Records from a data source
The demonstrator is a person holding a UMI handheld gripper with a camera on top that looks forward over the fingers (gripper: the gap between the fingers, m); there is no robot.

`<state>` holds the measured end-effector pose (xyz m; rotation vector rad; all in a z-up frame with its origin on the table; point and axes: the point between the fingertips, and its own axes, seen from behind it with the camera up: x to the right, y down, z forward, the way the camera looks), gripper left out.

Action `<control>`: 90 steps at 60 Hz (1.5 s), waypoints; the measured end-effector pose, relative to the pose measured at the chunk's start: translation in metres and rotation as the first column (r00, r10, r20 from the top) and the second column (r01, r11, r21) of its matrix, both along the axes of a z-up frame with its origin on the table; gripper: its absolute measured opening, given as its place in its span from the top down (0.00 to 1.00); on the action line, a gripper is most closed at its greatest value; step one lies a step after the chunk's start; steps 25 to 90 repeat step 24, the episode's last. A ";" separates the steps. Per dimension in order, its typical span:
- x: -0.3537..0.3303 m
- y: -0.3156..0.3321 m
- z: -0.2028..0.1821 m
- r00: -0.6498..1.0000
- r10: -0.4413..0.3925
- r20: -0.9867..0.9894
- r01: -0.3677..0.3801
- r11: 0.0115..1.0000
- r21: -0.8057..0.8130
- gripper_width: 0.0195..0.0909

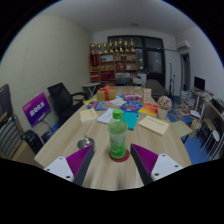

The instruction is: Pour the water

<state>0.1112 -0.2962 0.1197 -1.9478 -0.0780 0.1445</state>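
A: Gripper (112, 170) state?
B: Fingers spread wide, purple pads (78, 160) facing in, nothing clamped.
A: And the bottle?
B: Green bottle (117, 135) stood upright on the wooden table (160, 145), just ahead of the fingertips, centred on the gap, gaps either side.
A: Beyond it?
B: Papers (155, 124) and coloured clutter mid-table, office chairs (63, 98) alongside, shelving (112, 57) at the back wall.
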 end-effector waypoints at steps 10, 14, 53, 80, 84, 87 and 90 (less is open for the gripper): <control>0.002 -0.074 0.058 0.996 0.067 0.064 -0.067 0.998 -0.003 0.10; 0.005 -0.093 0.074 0.996 0.068 0.064 -0.069 0.998 0.015 0.10; 0.013 -0.116 0.095 0.999 0.044 0.032 -0.045 0.998 0.040 0.09; 0.013 -0.116 0.095 0.999 0.044 0.032 -0.045 0.998 0.040 0.09; 0.013 -0.116 0.095 0.999 0.044 0.032 -0.045 0.998 0.040 0.09; 0.013 -0.116 0.095 0.999 0.044 0.032 -0.045 0.998 0.040 0.09; 0.013 -0.116 0.095 0.999 0.044 0.032 -0.045 0.998 0.040 0.09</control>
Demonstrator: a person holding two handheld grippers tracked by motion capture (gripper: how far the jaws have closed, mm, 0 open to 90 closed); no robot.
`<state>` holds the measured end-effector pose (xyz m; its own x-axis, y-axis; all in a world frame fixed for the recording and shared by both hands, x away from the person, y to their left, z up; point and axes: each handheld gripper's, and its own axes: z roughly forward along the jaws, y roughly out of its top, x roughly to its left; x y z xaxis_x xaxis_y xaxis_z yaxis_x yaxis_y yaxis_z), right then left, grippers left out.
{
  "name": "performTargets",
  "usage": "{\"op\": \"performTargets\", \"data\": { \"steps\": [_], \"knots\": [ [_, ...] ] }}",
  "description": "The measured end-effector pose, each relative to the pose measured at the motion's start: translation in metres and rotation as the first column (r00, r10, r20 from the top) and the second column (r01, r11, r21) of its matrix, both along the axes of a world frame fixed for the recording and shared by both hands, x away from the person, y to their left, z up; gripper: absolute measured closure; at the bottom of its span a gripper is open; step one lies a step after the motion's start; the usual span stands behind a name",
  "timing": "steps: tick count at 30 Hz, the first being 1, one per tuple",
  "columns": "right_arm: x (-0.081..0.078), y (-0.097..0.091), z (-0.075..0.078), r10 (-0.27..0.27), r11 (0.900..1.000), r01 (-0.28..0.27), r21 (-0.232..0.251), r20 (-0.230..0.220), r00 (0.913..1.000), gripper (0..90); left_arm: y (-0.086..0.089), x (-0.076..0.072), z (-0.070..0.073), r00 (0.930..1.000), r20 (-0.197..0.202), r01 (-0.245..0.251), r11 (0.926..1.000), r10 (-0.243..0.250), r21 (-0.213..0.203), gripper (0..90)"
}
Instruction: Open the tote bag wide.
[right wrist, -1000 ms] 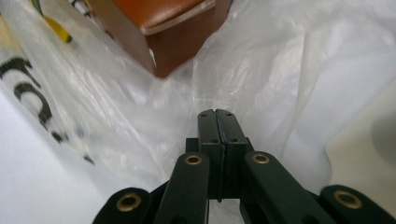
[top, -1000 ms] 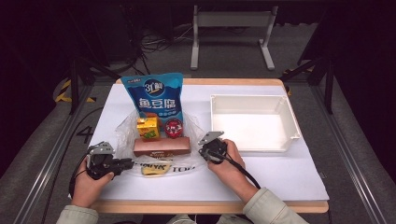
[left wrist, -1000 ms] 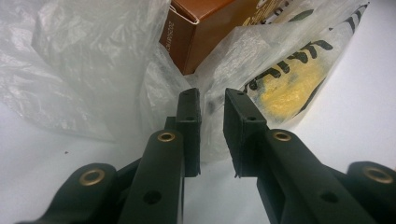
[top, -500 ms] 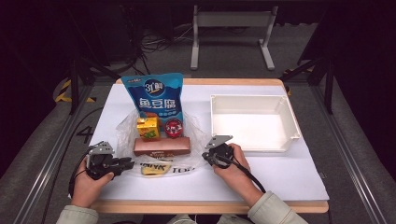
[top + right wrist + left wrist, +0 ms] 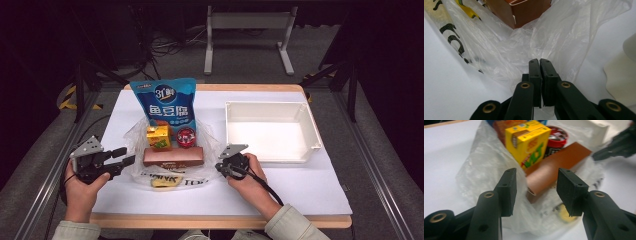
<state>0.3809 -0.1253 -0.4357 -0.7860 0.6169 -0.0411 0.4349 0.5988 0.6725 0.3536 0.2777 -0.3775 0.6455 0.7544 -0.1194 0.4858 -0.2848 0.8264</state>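
On the white worktop point(image 5: 300, 185), beside a rigid white tray point(image 5: 270, 131), a crinkly clear plastic bag point(image 5: 172, 172) holds a brown carton point(image 5: 173, 156). The right gripper point(image 5: 540, 62) shows its 2 fingers pinched together at the film; the left gripper point(image 5: 535, 191) shows fingers just opening, nothing between.

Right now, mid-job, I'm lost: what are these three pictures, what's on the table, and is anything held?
A person holds a two-jaw tool in each hand. The high view looks down on the table; the other two ride on the tools.

The left gripper, jaws just opening, holds nothing.

The right gripper is shut at the edge of the clear plastic bag; whether it pinches the film I cannot tell.

On the bag: a brown box, a yellow carton, a red-lidded tub and a blue snack pouch. A white tray stands to the right.
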Motion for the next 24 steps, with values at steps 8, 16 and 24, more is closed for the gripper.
{"op": "performTargets", "data": {
  "steps": [8, 16, 24],
  "knots": [
    [0.000, 0.000, 0.000, 0.007, 0.9999, -0.007, 0.008, 0.004, 1.0000, 86.8, -0.003, 0.023, -0.022, 0.9953, -0.050, -0.079, 0.9941, 0.083, 0.074, 89.7],
    [0.001, -0.002, 0.002, 0.005, 0.9999, -0.005, 0.011, 0.009, 0.9999, 86.7, 0.006, 0.031, -0.062, 0.9642, -0.222, -0.105, 0.9771, 0.145, 0.185, 90.0],
    [0.002, -0.005, 0.002, -0.003, 0.9998, 0.003, 0.021, 0.005, 1.0000, 84.7, 0.001, 0.029, -0.067, 0.9725, -0.197, -0.086, 0.9789, 0.123, 0.185, 86.5]
  ]
}}
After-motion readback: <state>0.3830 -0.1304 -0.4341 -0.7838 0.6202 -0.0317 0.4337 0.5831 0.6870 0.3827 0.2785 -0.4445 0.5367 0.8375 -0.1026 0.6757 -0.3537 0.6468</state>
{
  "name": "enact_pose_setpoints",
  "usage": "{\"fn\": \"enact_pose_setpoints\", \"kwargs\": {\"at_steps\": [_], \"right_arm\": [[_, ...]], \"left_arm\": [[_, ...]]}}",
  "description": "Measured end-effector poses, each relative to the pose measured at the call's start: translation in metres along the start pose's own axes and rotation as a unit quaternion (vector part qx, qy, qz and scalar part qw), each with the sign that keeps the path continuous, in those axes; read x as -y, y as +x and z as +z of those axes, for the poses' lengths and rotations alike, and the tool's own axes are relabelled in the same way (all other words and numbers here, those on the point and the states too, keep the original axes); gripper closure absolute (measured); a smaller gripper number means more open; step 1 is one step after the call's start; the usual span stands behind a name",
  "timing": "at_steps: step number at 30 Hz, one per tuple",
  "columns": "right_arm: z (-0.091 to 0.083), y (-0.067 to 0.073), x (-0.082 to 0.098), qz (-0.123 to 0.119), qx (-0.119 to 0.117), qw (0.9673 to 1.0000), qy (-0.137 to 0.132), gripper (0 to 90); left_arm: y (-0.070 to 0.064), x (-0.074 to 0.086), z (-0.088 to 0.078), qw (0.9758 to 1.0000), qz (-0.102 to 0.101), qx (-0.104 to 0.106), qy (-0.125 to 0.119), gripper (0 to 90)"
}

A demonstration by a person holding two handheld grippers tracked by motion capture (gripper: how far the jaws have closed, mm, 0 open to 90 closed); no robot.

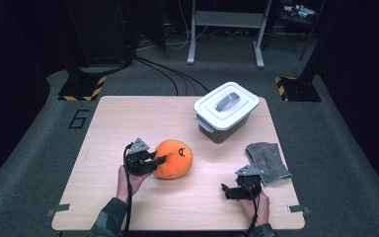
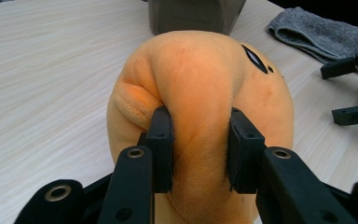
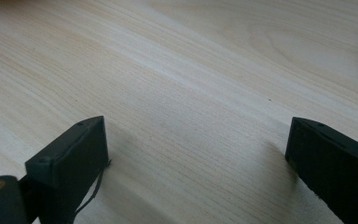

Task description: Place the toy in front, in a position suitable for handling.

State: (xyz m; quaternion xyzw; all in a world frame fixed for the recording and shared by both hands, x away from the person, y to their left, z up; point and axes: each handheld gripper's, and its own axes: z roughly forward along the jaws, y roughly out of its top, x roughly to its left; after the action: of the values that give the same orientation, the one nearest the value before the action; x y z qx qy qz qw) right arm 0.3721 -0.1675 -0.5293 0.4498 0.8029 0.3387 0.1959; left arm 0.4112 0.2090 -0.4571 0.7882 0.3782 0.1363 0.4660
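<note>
The left gripper [image 2: 200,154] pinched a fold of the orange plush toy [image 2: 205,88], its pads sunk into the fabric; the toy rested on the wooden surface [image 1: 128,118], left of centre in the high view. The right gripper [image 1: 232,191] lay near the front right edge of the surface with its jaws spread wide and nothing between them. A grey cloth [image 1: 268,160] lay just beside it, and a lidded white container [image 1: 225,111] stood farther back.

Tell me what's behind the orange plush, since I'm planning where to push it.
Behind the plush, farther up the table, stands a lidded grey bin, apart from it. The left claw pinches the plush's near side. The bin's contents are hidden by its lid.
</note>
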Motion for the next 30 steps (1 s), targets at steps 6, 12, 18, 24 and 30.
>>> {"fn": "enact_pose_setpoints", "kwargs": {"at_steps": [6, 12, 18, 24, 30], "right_arm": [[0.0, 0.0, 0.0, 0.0, 0.0, 1.0, 0.0, 5.2], [0.0, 0.0, 0.0, 0.0, 0.001, 1.0, -0.002, 5.1], [0.0, 0.0, 0.0, 0.001, 0.0, 1.0, 0.0, 5.2], [0.0, 0.0, 0.0, 0.002, 0.0, 1.0, 0.0, 5.2], [0.0, 0.0, 0.0, 0.003, 0.001, 1.0, 0.001, 5.2]], "left_arm": [[0.0, 0.0, 0.014, 0.9995, 0.013, 0.014, 0.024, 63.2], [0.003, 0.0, 0.012, 0.9997, -0.001, 0.005, 0.023, 45.2], [0.003, 0.002, 0.002, 0.9998, -0.012, -0.005, 0.017, 29.0], [0.001, 0.006, -0.017, 0.9996, -0.026, -0.011, -0.003, 22.4], [-0.001, 0.02, -0.03, 0.9991, -0.039, -0.016, -0.008, 21.3]]}}
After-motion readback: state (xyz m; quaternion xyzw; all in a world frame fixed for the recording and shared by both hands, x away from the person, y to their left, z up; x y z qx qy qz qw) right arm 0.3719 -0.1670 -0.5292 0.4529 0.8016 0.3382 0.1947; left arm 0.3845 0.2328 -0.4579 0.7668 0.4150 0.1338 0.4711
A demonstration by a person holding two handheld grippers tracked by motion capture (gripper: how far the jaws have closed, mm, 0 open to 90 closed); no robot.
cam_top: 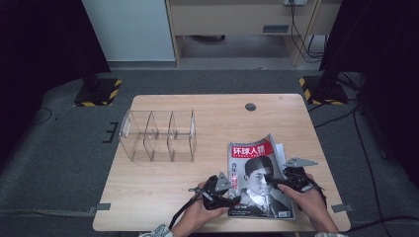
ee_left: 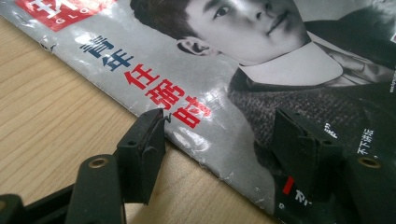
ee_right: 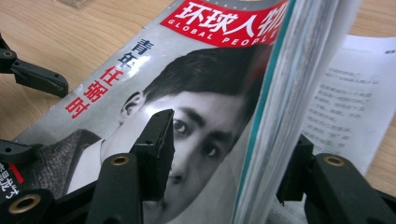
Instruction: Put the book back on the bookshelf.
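Magazine lay near the table's front edge; right gripper straddled its lifted page block, seemingly for opening, jaws apart; left gripper hovered over the spine edge, jaws apart, seemingly steadying.

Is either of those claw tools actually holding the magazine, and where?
The right gripper straddles the magazine's lifted page edge; a firm pinch cannot be told. The left gripper holds nothing.

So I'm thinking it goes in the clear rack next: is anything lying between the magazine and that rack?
Nothing visible. Bare table lies between the magazine and the rack, whose compartments look empty.
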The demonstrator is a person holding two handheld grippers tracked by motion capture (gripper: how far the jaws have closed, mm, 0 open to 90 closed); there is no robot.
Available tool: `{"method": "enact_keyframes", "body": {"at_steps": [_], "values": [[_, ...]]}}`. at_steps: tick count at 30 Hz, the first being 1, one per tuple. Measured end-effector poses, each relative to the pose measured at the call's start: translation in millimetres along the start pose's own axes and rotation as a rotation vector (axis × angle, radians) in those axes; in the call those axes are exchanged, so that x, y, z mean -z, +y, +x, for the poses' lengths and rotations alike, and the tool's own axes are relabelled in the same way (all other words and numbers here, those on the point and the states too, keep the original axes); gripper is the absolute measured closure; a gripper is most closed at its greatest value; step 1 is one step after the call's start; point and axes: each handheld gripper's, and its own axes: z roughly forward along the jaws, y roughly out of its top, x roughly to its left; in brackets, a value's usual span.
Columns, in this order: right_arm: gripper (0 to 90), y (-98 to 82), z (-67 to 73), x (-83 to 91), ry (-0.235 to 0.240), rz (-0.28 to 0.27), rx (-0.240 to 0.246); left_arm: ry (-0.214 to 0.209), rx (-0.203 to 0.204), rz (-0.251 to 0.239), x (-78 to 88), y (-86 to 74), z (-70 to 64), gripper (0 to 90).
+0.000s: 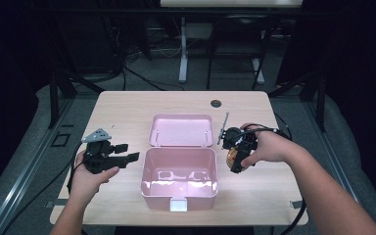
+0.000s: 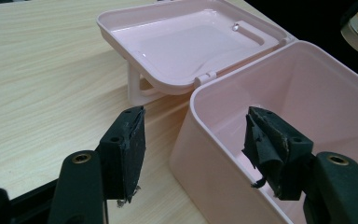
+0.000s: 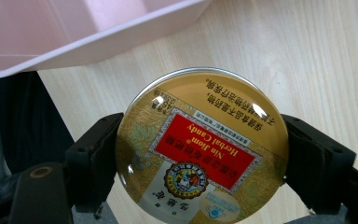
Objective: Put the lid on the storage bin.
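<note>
A pink plastic box (image 1: pixel 161 199) stands open at the middle of the table, its lid (image 1: pixel 181 129) hinged back flat behind it. The inside looks bare. My left gripper (image 1: pixel 129 152) hovers open just left of the box. In the left gripper view its jaws (image 2: pixel 196 121) straddle the box's near corner (image 2: pixel 205 154) without touching it. My right gripper (image 1: pixel 234 155) is to the right of the box, shut on a round gold candy tin (image 1: pixel 231 157) with a red label (image 3: pixel 203 144), held by its rim above the table.
The light wooden table (image 1: pixel 127 107) has a dark cable hole (image 1: pixel 216 103) near its back edge. Bare wood lies on both sides of the box. Dark floor, cables and a white desk leg (image 1: pixel 183 63) lie beyond the table.
</note>
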Motion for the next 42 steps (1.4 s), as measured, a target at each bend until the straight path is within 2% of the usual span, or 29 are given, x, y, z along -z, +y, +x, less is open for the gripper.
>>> {"method": "enact_keyframes", "body": {"at_steps": [10, 23, 42], "values": [[19.6, 9.1, 7.7, 4.6, 0.008, -0.018, 0.108, 0.0, -0.001, 0.002, -0.2, -0.1, 0.5, 38.4], [19.6, 27.0, 18.8, 3.9, 0.014, -0.025, 0.164, 0.002, -0.002, -0.003, -1.1, -0.2, -0.2, 38.4], [19.6, 66.9, 43.1, -6.5, 0.036, -0.026, 0.246, -0.002, 0.0, 0.002, 0.2, 0.0, 0.7, 38.4]]}}
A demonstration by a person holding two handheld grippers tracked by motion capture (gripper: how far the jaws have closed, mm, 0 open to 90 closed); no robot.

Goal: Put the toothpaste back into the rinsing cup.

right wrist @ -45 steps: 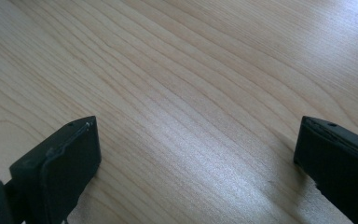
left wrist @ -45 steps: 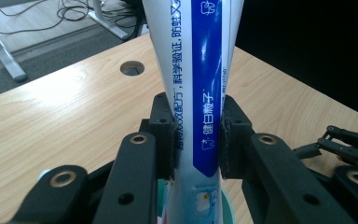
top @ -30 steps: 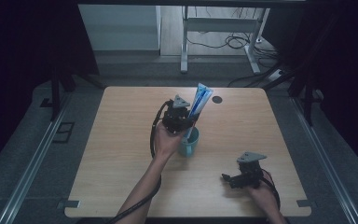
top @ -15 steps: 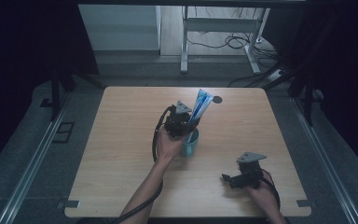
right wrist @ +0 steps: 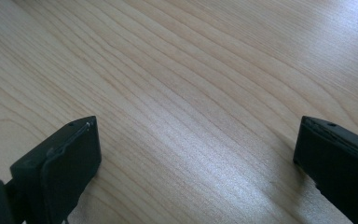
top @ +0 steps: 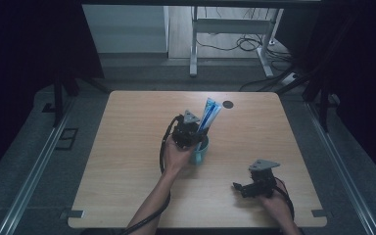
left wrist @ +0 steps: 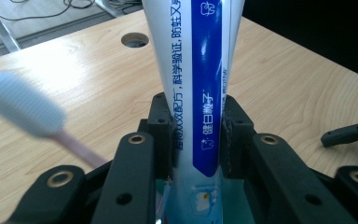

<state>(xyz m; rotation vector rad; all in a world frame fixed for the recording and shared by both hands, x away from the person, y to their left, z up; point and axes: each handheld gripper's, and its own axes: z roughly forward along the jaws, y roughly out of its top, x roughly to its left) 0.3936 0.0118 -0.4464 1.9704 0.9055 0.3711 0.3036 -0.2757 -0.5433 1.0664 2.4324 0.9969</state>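
The left gripper (top: 192,133) has its fingers (left wrist: 164,122) clamped on a toothpaste tube (left wrist: 204,84). The tube stands nearly upright, long axis vertical, its flat end up and leaning slightly away, its lower end in a teal cup (top: 199,152) mid-table (top: 127,147). A toothbrush (left wrist: 23,107) rises beside it. The right gripper (top: 242,188) rests near the table's front edge, fingers (right wrist: 60,163) spread wide and empty.

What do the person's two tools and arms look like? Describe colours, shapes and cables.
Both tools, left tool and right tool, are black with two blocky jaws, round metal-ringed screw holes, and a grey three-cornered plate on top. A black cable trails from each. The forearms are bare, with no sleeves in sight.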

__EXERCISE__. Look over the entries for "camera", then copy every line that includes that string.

__SOLUTION__.
The demonstrator is a person holding a UMI handheld gripper with a camera on top that looks forward over the fingers (gripper: the gap between the fingers, m); there is no robot.
`<state>` holds the measured end-effector pose (xyz m; rotation vector rad; all in a z-up frame with its origin on the table; point and axes: the point between the fingertips, and its own axes, seen from behind it with the camera up: x to the right, y down, z forward, the way the camera looks), gripper left out.

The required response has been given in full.